Ans :- (a) The milkman adds a little baking soda to fresh milk to make it slightly alkaline so that milk can be preserved for a longer time. 

(b) The lactic acid is used for neutralize the base initially and when more lactic acid is formed then the milk sets as curd. 

Q.13. Plaster of paris should be stored in a moisture-proof container. Explain why ? 

Ans :-  If plaster of paris will store in a moisture then it changes to gypsum giving a hard solid mass. Which does not have the required selting property. 
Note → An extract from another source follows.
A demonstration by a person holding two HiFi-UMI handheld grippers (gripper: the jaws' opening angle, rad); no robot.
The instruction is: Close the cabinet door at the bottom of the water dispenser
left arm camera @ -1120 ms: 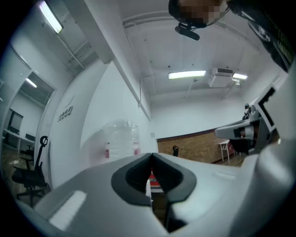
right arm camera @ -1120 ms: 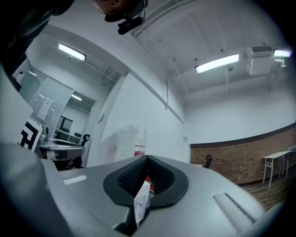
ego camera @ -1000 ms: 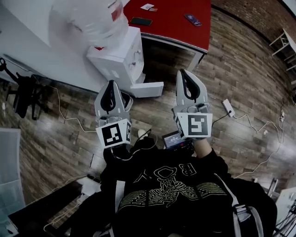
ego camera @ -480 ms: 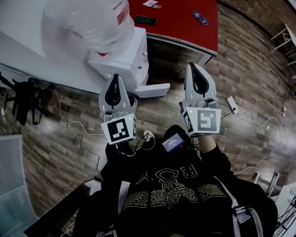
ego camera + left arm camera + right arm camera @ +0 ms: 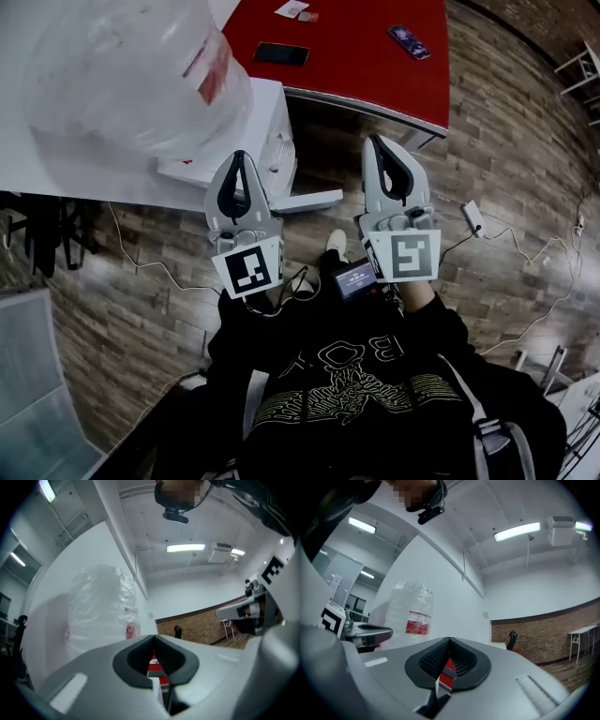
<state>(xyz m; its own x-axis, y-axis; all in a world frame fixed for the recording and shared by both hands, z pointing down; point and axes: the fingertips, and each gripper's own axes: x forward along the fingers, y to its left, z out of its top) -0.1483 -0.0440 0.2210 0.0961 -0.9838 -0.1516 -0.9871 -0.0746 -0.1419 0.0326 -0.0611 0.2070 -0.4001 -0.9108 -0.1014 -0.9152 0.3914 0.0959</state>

Q.14. What is a neutralisation reaction ? Give two example. 

Ans :- The reaction between an acid and a base to give a salt and water is known as neutralisation reaction.

Examples :- (i) Hcl  +  NaOH  →  Nacl  +   H₂O

                       (acid)    (Base)     (Salt)    (Water)

Q.15. Give two important uses of washing soda and baking soda.

Ans :- 

Uses of washing soda.Uses of baking soda
(i) Washing soda is used in glass, soap and paper paper industries.(i) For making baking powder, which is a mixture of baking soda and a mild edible acid such as tartaric acid.
(ii) It is used for removing permanent hardness of water.(ii) It is used in soda-acid fire extinguishers.